→ WORK REQUEST
Select from the records below every line that has the word "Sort" in it.

Items listed in a dataset:
━━━━━━━━━━━━━━━━━━━━━━━━━━━━━━

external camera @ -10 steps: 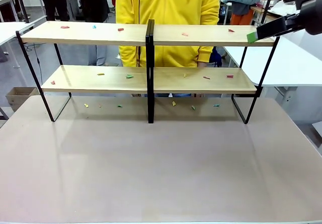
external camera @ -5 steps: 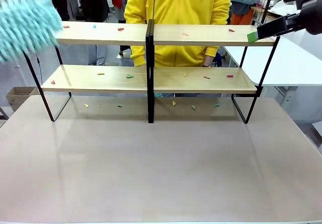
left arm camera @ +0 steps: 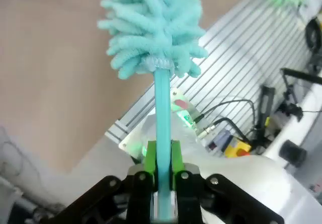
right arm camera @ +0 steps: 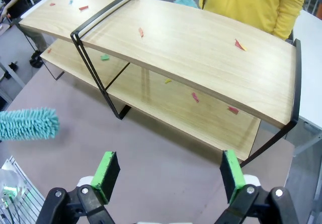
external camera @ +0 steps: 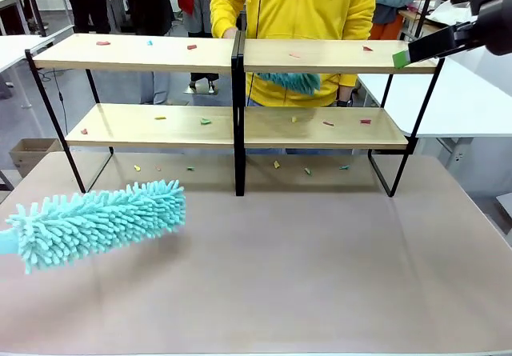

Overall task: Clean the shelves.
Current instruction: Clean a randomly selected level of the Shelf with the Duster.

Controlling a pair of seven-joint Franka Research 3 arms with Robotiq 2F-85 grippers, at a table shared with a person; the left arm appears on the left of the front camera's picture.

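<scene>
Shelves [external camera: 320, 54] stand across the far half of the table [external camera: 320, 276], with small paper scraps [external camera: 366, 121] scattered on both boards and on the table beneath. The left gripper [left arm camera: 162, 156] is clamped narrow on the thin handle of a teal duster [external camera: 96, 220], whose fluffy head hangs low over the table's near left part. The right gripper [right arm camera: 169, 176] is spread wide, holding nothing, up by the right end of the top board. Behind the shelves a person [external camera: 296, 4] in a yellow hoodie holds a second duster [external camera: 290, 82] between the two boards.
</scene>
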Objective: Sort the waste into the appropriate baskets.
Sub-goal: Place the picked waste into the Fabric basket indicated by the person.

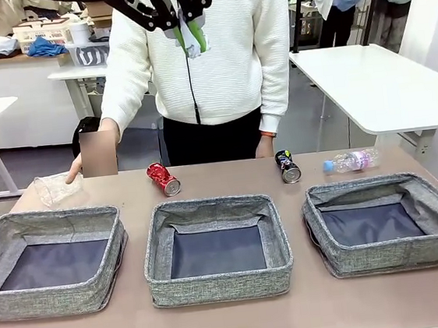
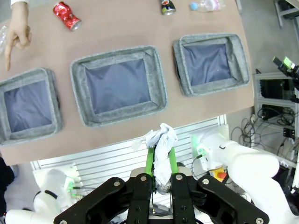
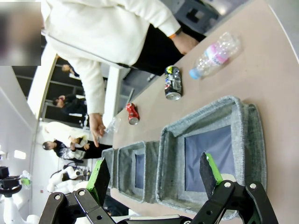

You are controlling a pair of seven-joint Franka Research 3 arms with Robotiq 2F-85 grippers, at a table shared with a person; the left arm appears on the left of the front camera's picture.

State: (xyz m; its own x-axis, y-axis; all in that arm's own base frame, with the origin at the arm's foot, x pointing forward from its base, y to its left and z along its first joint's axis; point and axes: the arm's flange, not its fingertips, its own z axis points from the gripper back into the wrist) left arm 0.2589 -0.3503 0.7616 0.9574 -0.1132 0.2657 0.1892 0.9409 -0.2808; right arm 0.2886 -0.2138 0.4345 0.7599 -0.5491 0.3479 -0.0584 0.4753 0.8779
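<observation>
My left gripper (image 1: pixel 191 43) hangs high above the table, shut on a crumpled white paper ball (image 2: pixel 161 142). Three grey baskets stand in a row: left (image 1: pixel 51 220), middle (image 1: pixel 212 206), right (image 1: pixel 378 185). Behind them on the table lie a crushed clear plastic bottle (image 1: pixel 55 188), a red can (image 1: pixel 162 178), a dark printed can (image 1: pixel 287 166) and a small clear bottle with pink label (image 1: pixel 352 161). The person's hand (image 1: pixel 92 154) points down at the crushed bottle. My right gripper (image 3: pixel 154 177) is open with nothing in it, above the right basket's (image 3: pixel 243 140) near side.
The person in a white sweater (image 1: pixel 208 55) stands at the table's far edge, their other hand (image 1: pixel 264 145) resting near the dark can. White tables (image 1: pixel 383 84) stand behind. The baskets' dark linings show nothing inside.
</observation>
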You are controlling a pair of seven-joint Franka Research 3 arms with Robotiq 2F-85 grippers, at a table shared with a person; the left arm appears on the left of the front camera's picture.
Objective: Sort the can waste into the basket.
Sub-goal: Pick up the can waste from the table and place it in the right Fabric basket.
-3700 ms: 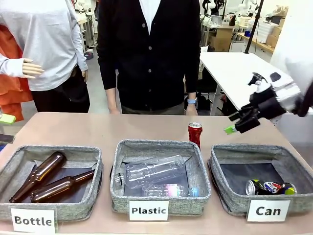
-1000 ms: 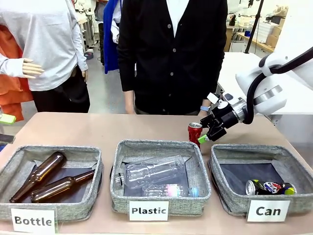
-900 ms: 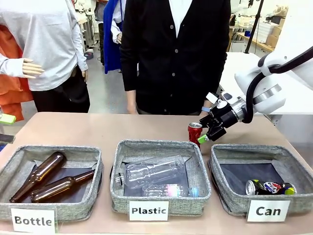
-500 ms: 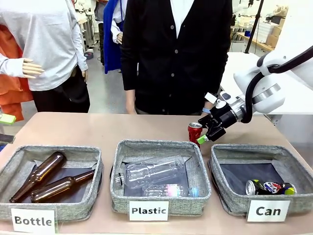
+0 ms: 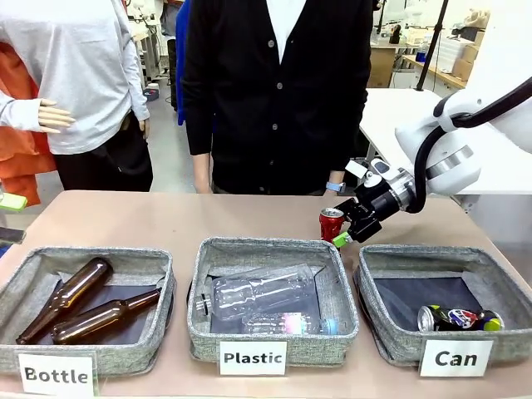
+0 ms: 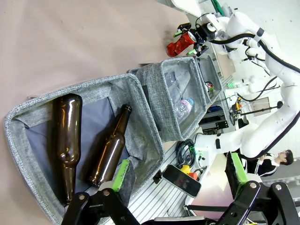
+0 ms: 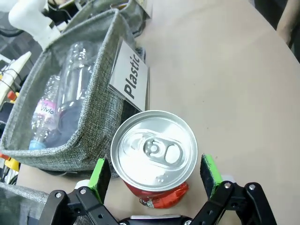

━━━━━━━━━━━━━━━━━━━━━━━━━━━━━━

→ COMPLETED EXERCISE
Objective: Sort the waste into the appropriate baskets.
Objective: Sort the can waste into the basket.

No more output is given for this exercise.